Comme dans tout mouvement d’importance, la contestation de l’évolution globale des scops et de leur représentation existe. C’est après le congrès de Lyon de la Confédération Générale des Scops (CG Scops), en 2000, où des clivages forts se sont manifestés sur la question de l’évolution des statuts de la CG et des scops, que l’association « Economies Solidaires et Coopératives » est née. Depuis, l’association publie une « Lettre d’Escoop » afin de porter la réflexion et les interrogations parmi les coopératives et leurs membres. L’un de ses objectifs est d’être un lieu d’expression, et d’élargir le cercle coopératif au delà du mouvement, qui tendrait à se scléroser, par manque d’ouverture. « C’est l’une des critiques que nous formulons au mouvement aujourd’hui », souligne le secrétaire d’Escoop, Pierre Guiard Schmid, interrogé par téléphone. « Lorsque le développement des coopératives se fait sans réflexion et sans distance vis à vis du développement de l’économie libérale, allant même jusqu’à adopter la mise en concurrence avec les entreprises classiques, on renonce à contester le capitalisme et ses valeurs, et on cherche même à faire mieux ».
Dans le numéro de l’hiver 2005 de la « Lettre », le secrétaire de l’Association faisait part d’autres inquiétudes : « Se développer, tel est l’enjeu majeur des organisations coopératives qui représentent et regroupent les SCOPs.
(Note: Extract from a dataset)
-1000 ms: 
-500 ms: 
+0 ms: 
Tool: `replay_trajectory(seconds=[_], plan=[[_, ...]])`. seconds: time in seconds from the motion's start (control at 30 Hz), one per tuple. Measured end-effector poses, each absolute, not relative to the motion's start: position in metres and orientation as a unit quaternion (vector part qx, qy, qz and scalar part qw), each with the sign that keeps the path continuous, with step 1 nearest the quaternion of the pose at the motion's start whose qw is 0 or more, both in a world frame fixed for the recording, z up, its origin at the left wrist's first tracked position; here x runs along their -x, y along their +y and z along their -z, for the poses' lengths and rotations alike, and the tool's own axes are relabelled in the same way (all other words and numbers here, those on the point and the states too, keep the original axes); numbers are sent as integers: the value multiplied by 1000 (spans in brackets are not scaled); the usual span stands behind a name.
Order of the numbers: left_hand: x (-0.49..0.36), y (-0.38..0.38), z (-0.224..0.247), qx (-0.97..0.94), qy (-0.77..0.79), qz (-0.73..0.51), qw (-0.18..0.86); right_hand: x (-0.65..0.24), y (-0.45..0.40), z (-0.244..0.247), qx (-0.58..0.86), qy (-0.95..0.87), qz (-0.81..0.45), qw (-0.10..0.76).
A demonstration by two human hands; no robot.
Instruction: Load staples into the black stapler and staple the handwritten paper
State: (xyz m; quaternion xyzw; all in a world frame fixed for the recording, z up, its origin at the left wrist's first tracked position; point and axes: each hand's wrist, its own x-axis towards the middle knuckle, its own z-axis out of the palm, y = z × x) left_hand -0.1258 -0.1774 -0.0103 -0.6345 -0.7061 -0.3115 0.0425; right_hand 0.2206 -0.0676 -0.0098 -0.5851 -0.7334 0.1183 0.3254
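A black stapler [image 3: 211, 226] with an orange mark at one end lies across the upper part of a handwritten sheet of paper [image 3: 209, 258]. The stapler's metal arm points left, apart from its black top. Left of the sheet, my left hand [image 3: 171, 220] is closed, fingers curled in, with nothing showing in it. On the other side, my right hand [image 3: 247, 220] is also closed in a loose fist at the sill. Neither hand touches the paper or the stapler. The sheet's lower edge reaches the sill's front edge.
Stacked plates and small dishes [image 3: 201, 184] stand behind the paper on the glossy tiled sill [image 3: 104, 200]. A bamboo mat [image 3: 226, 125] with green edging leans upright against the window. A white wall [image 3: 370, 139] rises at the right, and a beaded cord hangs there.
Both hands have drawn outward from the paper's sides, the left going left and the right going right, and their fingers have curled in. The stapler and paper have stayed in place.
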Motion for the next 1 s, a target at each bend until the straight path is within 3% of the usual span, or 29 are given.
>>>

On peut s’interroger sur ce mot d’ordre qui n’est pas nouveau et qui revient de façon récurrente. […] Le développement sans fin est-il durable et souhaitable ? […] Il serait temps que les scops apportent leur réponse, plutôt que de vouloir rivaliser sur le libre marché qui, nous le constatons, creuse sans cesse le fossé entre les riches et les pauvres et nous conduit à des affrontements toujours plus violents, sans que nous le dénoncions avec force ».
Les institutions du « mouvement » sont aussi pointées du doigt à cause de leurs prises de position. Ainsi, l’Alliance Coopérative Internationale, sorte de « Vatican des coopératives », forte de ses 800 millions d’adhérent-es, et de son rôle de référence auprès des États et de consultante de l’ONU, déclarait à l’occasion de ses 82èmes Journées internationales, le 3 juillet 2004, qu’elle était en faveur d’une « mondialisation juste ». Dans une déclaration, elle expliquait notamment : « […] En soi, la mondialisation n’est pas forcément négative. Le défi consiste à la rendre plus juste et à en distribuer les bénéfices plus largement. Le mouvement coopératif est prêt à tenir son rôle. […] À titre d’exemple, les coopératives mondialisent leurs activités au travers de coopératives transnationales qui respectent les communautés locales tout en étant concurrentielles face aux multinationales… » Pierre Guiard Schmid relève que le mouvement français est assez aligné sur ce genre de développement ambigu et qu’il prend le risque de s’y perdre en s’éloignant des valeurs fondatrices de la coopération, au motif d’une modernité qui n’est plus porteuse de sens.
Un point de vue qu’André Fanelli, le président d’Escoop partage, en écrivant dans la Lettre de l’hiver 2005 : « Ceux qui ont fait émerger ces nouvelles formes d’économie, il y a plus d’un siècle, avaient sans doutes des objectifs plus élevés que de créer seulement un nouvel actionnariat, ils étaient résolument anticapitalistes et peu attirés par les bureaucraties ».
Pour l’instant, les adhérents d’Escoop estiment qu’il n’est pas l’heure de créer une Confédération des Scops alternative. Mais si Escoop regroupe des personnes et des structures critiques, tous restent adhérents à la Confédération. « Nous voulons apporter de l’information et des réflexions, prémisses à la refondation du mouvement ». De fait, la CG Scop parait monolithique par le peu de diversité des opinions s’y manifestant, par son existence surtout centrée sur le seul terrain économique. Pour initier cette refondation, les adhérents d’Escoop travaillent de façon décloisonnée avec des associations qui ne sont pas forcément coopératives, et ont mis en place une entraide concrète avec l’Union des coopératives du Burkina Faso (UCIAB), pour que la règle de l’entraide entre coopérateurs ne restent pas un message relégué aux oubliettes.